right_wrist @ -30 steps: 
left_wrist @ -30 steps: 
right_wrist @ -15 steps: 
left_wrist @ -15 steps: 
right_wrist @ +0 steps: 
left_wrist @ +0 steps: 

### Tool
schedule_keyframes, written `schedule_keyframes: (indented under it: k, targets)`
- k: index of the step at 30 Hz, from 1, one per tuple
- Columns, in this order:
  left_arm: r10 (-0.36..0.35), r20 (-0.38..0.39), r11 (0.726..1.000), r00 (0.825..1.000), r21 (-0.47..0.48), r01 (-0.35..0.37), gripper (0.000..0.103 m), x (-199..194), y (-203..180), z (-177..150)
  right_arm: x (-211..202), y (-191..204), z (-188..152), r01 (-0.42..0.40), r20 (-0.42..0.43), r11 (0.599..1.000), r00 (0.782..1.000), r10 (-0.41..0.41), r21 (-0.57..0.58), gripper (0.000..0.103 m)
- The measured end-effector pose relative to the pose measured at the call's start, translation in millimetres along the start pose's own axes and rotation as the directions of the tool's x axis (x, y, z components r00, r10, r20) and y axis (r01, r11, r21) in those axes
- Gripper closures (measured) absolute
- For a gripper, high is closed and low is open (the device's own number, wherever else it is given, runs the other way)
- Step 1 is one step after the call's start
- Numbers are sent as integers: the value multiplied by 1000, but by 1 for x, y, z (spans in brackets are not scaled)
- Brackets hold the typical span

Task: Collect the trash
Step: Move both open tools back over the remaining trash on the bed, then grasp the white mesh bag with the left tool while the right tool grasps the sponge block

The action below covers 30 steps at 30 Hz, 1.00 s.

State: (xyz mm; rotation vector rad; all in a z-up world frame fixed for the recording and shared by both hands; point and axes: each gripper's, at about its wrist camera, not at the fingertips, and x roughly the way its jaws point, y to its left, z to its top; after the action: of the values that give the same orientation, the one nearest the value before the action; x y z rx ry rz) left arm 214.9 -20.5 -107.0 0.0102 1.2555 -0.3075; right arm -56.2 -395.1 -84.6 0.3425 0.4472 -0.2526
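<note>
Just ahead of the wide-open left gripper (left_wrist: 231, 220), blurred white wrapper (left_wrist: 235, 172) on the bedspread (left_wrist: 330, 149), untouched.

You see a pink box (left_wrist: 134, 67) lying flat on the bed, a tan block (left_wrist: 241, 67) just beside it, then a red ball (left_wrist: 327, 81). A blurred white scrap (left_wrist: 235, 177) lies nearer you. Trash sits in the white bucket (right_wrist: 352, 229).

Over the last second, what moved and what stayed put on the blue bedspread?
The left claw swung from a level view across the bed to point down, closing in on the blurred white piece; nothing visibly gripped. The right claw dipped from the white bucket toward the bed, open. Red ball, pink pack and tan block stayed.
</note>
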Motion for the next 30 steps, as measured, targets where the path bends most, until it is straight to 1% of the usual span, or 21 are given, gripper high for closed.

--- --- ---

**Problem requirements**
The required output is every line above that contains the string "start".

**Task solution**
- The measured end-effector pose relative to the pose measured at the call's start, translation in millimetres along the start pose's own axes and rotation as the directions of the tool's x axis (x, y, z components r00, r10, r20) and y axis (r01, r11, r21) in those axes
- Step 1 is one step after the call's start

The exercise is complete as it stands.